I believe I made mention in my last letter of my court-martial. I am now awaiting sentence, and then I feel that my enforced travelling will case and I will again rejoin you. All the men with me have already been court-martialed. They are being sent to Leavenworth in groups of two to five men. Of the Upton men, already court-martialed and presumably sent to the D.B.'s, Wortsmann, Block, and Katz are known to you. Have you met any of them, or are the D.B.'s so extensive that you cannot possibly meet all its residents, or better still its denizens?

Conditions are very tolerable here at present and bid fair to continue so. we are now under the jurisdiction of a most liberal group of officers and non-coms. We are permitted to write one letter a day, and of course, I take advantage of this privilege to keep the folks at ease, at least as far as my own personal health

and welfare are concerned. I wish I were in a position to reassure them about you. I have implicit faith in your ability to measure up to all situations that may confront you. But I cannot impart this spirit to the folks.

I do hope that my next letter from home will contain some information concerning your doings. In the meanwhile, I am hoping, tho not without a great deal of misgivings, that you are well and comfortable.

World affairs just now are most promising. Every thing indicates that the German junkers are ready to capitulate and that peace is in sight.

I received a letter from Harry Langman. He informs me, he wrote you. He describes the political situation in N.Y. as most favorable for the Socialists Gordon, Nearing, Hilquist, Lee, Shiplocoff & Whitehorn, are certainties for Congress. Quite a few local changes are sure to take place.

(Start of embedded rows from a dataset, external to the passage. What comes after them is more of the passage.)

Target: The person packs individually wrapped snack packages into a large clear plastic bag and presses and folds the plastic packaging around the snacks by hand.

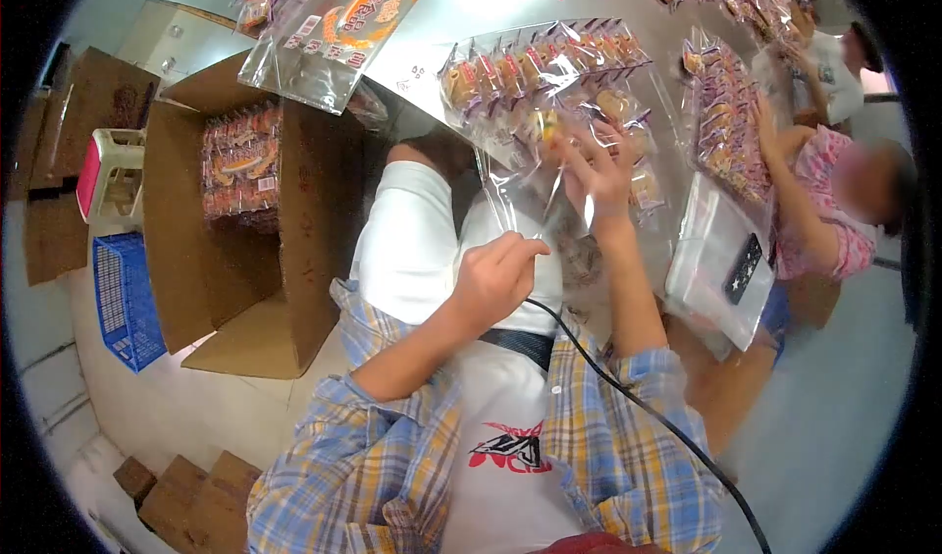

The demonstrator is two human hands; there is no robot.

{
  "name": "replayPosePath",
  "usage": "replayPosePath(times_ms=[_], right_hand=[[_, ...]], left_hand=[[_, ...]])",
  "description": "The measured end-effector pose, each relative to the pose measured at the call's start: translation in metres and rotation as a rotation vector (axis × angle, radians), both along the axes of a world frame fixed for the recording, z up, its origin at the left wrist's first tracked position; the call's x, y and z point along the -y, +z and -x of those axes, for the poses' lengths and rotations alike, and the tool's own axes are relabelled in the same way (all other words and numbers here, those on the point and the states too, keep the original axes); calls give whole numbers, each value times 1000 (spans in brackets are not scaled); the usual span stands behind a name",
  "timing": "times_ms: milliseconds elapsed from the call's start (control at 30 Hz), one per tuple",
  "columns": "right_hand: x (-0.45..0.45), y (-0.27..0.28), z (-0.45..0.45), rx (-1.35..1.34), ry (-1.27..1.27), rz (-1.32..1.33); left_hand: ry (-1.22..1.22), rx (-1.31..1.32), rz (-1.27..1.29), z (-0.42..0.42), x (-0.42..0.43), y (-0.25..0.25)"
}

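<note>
A large clear plastic bag [507,193] lies open towards me on the metal table, its mouth over my lap. My left hand [496,277] is closed in a pinch at the bag's near edge. My right hand [601,171] reaches forward over the bag's opening, fingers spread against the small wrapped pastries; whether it is inside the film is hard to tell. A row of individually wrapped pastries [535,68] lies along the far side of the bag. A few loose wrapped pastries [648,186] sit right of my right hand.
Left stands an open cardboard box [319,230] containing filled packs [240,166]. A printed bag [343,29] hangs over the table's left edge. Right, a co-worker in a pink top [819,196] touches another filled bag [724,112]; a phone [743,267] rests on flat bags. A black cable crosses my front.
</note>
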State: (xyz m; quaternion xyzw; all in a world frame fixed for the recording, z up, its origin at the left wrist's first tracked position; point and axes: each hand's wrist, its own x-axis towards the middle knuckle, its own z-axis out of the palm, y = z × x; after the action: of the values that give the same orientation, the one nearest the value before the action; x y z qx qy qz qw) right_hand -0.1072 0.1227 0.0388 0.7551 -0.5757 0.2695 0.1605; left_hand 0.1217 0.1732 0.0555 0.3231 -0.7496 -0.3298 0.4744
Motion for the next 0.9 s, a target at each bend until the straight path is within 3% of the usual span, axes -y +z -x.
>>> replayPosePath(times_ms=[133,267,400,500,600,700,833,900], right_hand=[[1,18,-19,45,23,-27],[5,36,-29,31,-87,-242],[11,38,-21,-110,-202,-313],[18,27,-9,-69,-183,-299],[15,21,-1,101,-78,-309],[8,9,-3,956,15,-444],[20,13,2,1364,162,-593],[31,8,2,1333,114,-598]], left_hand=[[-20,-42,29,5,0,1],[-80,-51,77,8,-2,-2],[-92,-7,70,7,-4,1],[-59,-43,38,4,-3,-4],[56,-5,-3,3,-4,-5],[53,-1,-89,-3,-3,1],[-2,-29,-197,0,-2,5],[-34,-46,-225,3,0,9]])
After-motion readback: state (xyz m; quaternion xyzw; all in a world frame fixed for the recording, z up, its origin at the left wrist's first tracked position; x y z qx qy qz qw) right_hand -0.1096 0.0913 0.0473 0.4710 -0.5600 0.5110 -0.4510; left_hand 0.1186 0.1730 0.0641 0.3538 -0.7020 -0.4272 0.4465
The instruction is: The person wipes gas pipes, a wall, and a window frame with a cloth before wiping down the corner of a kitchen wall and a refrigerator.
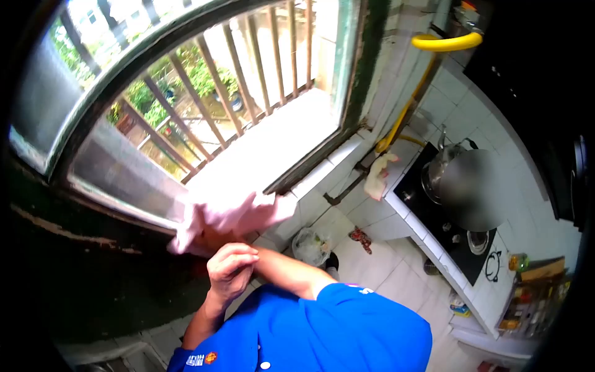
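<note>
A pale pink cloth (248,214) is bunched beside the lower edge of the window, its right part spread out and slightly blurred. My right hand (214,240) is wrapped in its folds and grips it; most of the fingers are hidden. Closer to my body, my left hand (230,271) is raised with its fingers curled together, next to my right forearm, and nothing shows in it. The window frame (127,220) runs just behind the cloth, with a glass pane (130,161) above it.
Vertical bars (229,68) stand outside the window. On the right, a black stove (446,239) holds a metal kettle (443,164). A white cloth (377,177) lies at the counter corner by a yellow hose (403,118). Below is a plastic-lined bin (310,247).
</note>
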A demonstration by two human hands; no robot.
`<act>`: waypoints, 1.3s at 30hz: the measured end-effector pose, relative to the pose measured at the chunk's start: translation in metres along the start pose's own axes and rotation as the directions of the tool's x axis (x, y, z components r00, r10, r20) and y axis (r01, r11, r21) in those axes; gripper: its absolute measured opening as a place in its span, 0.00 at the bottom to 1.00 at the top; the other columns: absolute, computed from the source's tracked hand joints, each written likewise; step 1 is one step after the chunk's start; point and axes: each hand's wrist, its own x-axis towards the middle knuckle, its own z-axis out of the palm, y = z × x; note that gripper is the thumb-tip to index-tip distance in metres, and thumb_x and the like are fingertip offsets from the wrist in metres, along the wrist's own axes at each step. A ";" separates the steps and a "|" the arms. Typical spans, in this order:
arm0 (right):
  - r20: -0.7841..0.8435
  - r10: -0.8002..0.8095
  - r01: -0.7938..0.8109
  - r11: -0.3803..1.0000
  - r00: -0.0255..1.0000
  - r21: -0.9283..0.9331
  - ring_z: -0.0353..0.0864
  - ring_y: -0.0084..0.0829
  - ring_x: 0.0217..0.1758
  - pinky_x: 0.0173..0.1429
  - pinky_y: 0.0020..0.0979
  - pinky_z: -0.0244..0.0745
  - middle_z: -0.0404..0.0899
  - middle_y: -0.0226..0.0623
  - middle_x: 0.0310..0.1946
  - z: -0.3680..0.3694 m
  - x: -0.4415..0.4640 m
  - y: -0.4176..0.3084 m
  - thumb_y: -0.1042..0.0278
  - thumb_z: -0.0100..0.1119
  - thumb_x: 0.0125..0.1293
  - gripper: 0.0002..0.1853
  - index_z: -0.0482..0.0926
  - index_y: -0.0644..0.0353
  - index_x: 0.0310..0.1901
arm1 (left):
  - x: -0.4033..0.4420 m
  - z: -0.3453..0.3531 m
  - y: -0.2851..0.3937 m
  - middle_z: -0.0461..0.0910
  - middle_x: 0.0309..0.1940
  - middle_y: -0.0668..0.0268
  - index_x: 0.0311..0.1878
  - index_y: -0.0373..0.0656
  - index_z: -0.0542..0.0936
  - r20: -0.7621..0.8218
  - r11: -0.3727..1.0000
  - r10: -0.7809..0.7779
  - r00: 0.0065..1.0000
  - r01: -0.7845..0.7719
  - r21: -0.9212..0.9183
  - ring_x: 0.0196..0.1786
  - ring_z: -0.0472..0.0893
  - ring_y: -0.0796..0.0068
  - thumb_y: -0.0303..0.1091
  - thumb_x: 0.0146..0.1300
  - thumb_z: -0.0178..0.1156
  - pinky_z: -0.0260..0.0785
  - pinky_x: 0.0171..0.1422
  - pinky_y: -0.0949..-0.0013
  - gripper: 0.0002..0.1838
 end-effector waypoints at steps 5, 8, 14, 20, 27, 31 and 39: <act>0.569 -0.107 -0.005 0.981 0.815 0.192 0.75 0.40 0.36 0.42 0.42 0.71 0.74 0.41 0.37 -0.025 0.024 -0.028 0.54 0.61 0.64 0.33 0.69 0.62 0.67 | 0.002 -0.011 0.008 0.85 0.35 0.58 0.35 0.39 0.85 -0.015 0.999 -0.032 0.999 0.032 0.020 0.38 0.84 0.63 0.13 0.48 0.66 0.77 0.43 0.67 0.12; -0.204 -0.332 0.340 0.940 0.921 0.004 0.76 0.45 0.26 0.31 0.41 0.73 0.74 0.46 0.28 -0.034 0.088 -0.029 0.61 0.53 0.69 0.36 0.59 0.68 0.75 | -0.002 -0.011 0.004 0.84 0.34 0.59 0.34 0.39 0.84 -0.029 0.998 -0.054 0.998 0.055 0.022 0.37 0.85 0.63 0.12 0.48 0.66 0.77 0.43 0.68 0.12; -0.054 -0.277 0.267 0.954 0.959 -0.136 0.61 0.65 0.72 0.75 0.60 0.52 0.63 0.69 0.67 -0.034 0.016 -0.006 0.47 0.58 0.66 0.49 0.47 0.63 0.79 | 0.012 0.004 0.002 0.84 0.34 0.58 0.35 0.38 0.84 0.001 1.000 0.012 1.000 -0.012 0.008 0.38 0.84 0.67 0.11 0.48 0.63 0.76 0.43 0.71 0.13; -0.097 -0.194 0.205 0.971 0.976 0.120 0.74 0.47 0.30 0.44 0.48 0.68 0.74 0.51 0.32 -0.073 0.161 -0.030 0.64 0.54 0.65 0.41 0.52 0.67 0.78 | 0.035 0.024 0.008 0.84 0.33 0.58 0.34 0.37 0.84 -0.006 1.000 0.013 1.000 -0.013 -0.003 0.36 0.85 0.64 0.10 0.47 0.65 0.77 0.43 0.69 0.12; 0.586 -0.427 0.238 0.897 0.689 0.373 0.77 0.47 0.31 0.41 0.48 0.69 0.74 0.43 0.27 -0.111 0.111 -0.035 0.61 0.59 0.61 0.08 0.76 0.55 0.34 | 0.063 0.061 0.016 0.84 0.34 0.57 0.36 0.37 0.84 -0.013 1.000 -0.004 1.000 0.004 -0.001 0.39 0.86 0.63 0.11 0.50 0.64 0.77 0.45 0.69 0.12; 0.210 -0.535 0.570 0.802 0.818 -0.177 0.79 0.46 0.36 0.42 0.47 0.72 0.78 0.43 0.35 -0.094 0.134 0.017 0.58 0.60 0.63 0.27 0.76 0.51 0.65 | 0.072 0.083 0.024 0.85 0.35 0.57 0.35 0.37 0.84 -0.100 0.998 -0.059 0.993 0.055 -0.043 0.40 0.86 0.64 0.10 0.51 0.63 0.77 0.46 0.70 0.12; 0.304 -0.547 0.322 0.767 0.780 0.555 0.77 0.31 0.25 0.32 0.38 0.72 0.75 0.33 0.21 -0.111 0.136 -0.012 0.71 0.57 0.59 0.10 0.79 0.53 0.43 | 0.069 0.109 0.036 0.84 0.37 0.58 0.36 0.36 0.83 -0.126 0.986 -0.167 0.978 0.162 -0.045 0.41 0.83 0.69 0.09 0.52 0.60 0.75 0.45 0.72 0.12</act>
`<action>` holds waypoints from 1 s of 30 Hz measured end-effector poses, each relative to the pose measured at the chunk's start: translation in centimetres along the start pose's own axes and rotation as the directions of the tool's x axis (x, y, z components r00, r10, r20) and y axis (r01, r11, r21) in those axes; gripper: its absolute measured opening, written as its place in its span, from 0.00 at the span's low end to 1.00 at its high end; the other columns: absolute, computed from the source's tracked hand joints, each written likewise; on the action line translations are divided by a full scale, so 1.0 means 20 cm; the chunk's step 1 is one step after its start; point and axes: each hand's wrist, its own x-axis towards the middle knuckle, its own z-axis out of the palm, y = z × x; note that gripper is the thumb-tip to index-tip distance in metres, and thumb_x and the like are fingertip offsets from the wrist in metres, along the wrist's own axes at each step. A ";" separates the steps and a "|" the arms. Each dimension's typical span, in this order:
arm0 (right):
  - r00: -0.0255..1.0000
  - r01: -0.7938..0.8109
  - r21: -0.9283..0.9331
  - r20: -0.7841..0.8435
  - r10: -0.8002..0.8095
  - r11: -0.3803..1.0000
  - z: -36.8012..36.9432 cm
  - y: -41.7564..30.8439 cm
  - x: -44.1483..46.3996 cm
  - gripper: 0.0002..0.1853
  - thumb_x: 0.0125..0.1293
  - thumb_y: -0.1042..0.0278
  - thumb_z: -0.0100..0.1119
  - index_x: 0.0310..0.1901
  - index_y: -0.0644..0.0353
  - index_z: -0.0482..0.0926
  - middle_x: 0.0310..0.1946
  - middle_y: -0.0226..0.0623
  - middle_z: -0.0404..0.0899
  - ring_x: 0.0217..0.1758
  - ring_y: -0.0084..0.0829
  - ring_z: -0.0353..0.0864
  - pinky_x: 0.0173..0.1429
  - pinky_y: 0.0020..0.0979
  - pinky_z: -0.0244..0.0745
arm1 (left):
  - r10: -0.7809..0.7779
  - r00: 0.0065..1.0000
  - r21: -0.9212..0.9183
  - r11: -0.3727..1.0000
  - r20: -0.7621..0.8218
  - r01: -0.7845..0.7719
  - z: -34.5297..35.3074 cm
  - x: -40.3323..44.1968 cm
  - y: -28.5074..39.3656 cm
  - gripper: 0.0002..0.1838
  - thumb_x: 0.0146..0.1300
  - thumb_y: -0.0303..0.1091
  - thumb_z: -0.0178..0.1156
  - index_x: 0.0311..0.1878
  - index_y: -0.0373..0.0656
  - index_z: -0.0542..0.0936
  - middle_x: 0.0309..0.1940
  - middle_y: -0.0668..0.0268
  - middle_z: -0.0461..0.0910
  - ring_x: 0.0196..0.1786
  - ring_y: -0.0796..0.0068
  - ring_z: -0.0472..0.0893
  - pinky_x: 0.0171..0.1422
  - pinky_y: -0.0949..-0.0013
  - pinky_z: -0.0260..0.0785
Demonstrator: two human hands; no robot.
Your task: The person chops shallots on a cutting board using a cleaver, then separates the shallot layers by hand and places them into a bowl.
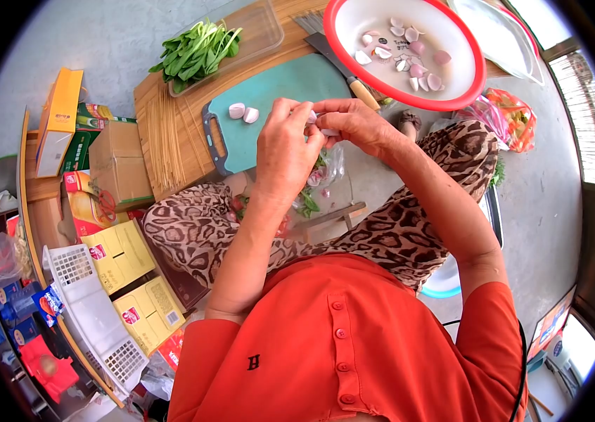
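Observation:
Both hands meet in front of me, above the near edge of the teal cutting board (280,83). My left hand (285,149) is closed, its thumb and fingers pinching a small pale purple shallot (313,118). Fingertips of my right hand (355,125) close on the same piece from the other side; the fingers hide most of it. Two cut shallot pieces (243,112) lie on the board to the left of my hands. Beyond my right hand, a white bowl with a red rim (479,70) holds several shallot pieces. A knife (343,67) with a wooden handle lies between board and bowl.
A clear plastic tray (269,28) with leafy greens (199,53) stands at the back left. Skewers (164,141) lie on the wooden table. Boxes (122,165) and a white basket (93,302) are on the left. Peelings and a plastic bag (333,165) are below my hands.

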 end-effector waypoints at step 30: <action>0.971 -0.141 0.223 0.220 0.091 0.965 -0.06 -0.01 0.03 0.17 0.67 0.62 0.50 0.47 0.69 0.75 0.34 0.42 0.82 0.28 0.27 0.78 0.33 0.26 0.74 | -0.132 0.982 -0.331 0.928 0.136 0.171 -0.06 0.00 -0.06 0.21 0.56 0.19 0.62 0.56 0.38 0.80 0.46 0.62 0.80 0.39 0.73 0.84 0.46 0.72 0.77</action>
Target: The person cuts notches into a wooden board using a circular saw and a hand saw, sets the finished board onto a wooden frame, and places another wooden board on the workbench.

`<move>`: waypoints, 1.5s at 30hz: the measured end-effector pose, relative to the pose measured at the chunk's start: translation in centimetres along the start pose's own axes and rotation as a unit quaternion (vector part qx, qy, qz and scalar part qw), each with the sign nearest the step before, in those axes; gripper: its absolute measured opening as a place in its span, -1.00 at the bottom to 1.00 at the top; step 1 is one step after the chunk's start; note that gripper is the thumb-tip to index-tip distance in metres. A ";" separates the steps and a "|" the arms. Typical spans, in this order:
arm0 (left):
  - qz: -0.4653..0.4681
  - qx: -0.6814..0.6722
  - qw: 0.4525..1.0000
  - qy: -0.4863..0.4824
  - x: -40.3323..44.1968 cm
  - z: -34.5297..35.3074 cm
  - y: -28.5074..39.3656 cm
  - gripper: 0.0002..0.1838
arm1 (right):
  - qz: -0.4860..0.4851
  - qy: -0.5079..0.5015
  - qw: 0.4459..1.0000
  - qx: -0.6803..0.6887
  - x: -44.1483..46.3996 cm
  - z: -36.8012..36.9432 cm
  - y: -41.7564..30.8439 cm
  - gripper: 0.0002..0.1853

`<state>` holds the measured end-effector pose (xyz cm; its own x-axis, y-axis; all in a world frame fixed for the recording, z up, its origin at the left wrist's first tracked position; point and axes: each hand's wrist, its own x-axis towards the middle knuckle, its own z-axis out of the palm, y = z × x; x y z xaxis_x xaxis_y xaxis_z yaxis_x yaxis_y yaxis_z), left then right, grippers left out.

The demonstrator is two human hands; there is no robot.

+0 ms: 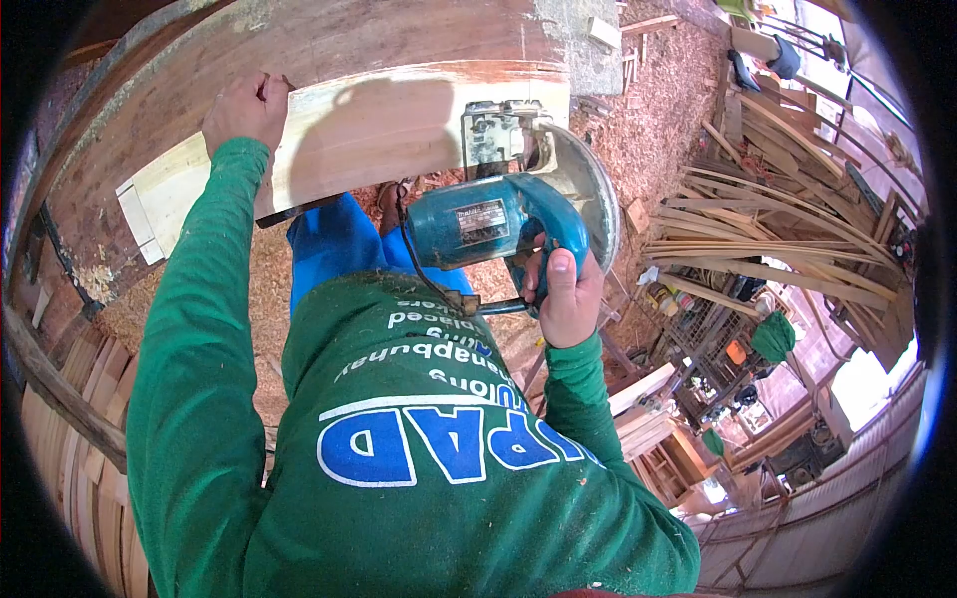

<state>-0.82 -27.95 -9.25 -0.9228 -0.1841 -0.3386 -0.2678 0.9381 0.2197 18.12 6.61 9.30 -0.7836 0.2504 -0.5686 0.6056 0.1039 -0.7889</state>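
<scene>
My right hand is wrapped round the rear handle of a blue circular saw. The saw's metal base plate rests on the right end of a pale wooden board. Its round blade guard sits at the board's right end; the blade's cutting edge is hidden. My left hand lies at the board's far edge towards the left, fingers curled over it. A dark power cord hangs from the saw close to my shirt.
The board lies on a worn wooden workbench. Shavings cover the ground. Long wood strips are heaped at right, near a wire crate with clutter. More planks stand at lower left. Another person's foot shows at upper right.
</scene>
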 end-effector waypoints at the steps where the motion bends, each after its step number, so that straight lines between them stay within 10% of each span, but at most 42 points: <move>1: 0.002 0.000 1.000 0.006 0.0 0.1 -0.1 -0.52 | 0.004 0.002 1.000 0.002 0.0 0.0 0.0 -0.45; 45: 0.005 -0.001 1.000 -0.004 -0.3 0.2 -0.3 -0.56 | -0.009 0.060 0.992 -0.114 1.9 1.2 -1.8 -0.75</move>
<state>-0.37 -28.14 -9.44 -0.9228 -0.1730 -0.3442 -0.2600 0.9390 0.2251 15.36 5.76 9.41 -0.7808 0.3586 -0.5117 0.6179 0.3211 -0.7177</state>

My kindest regards to Sam, Robinson, and any of the boys with you. The friends and comrades with me wish to be remembered. With good luck & best wishes, I am,

Your brother,
Dave

M.P. Guard House

Citation

Eichel, David, “Letter November 2, 1918 from David Eichel to Julius Eichel ,” Conscientious Objection & the Great War: 1914-1920, accessed October 27, 2021, https://cosandgreatwar.swarthmore.edu/items/show/87.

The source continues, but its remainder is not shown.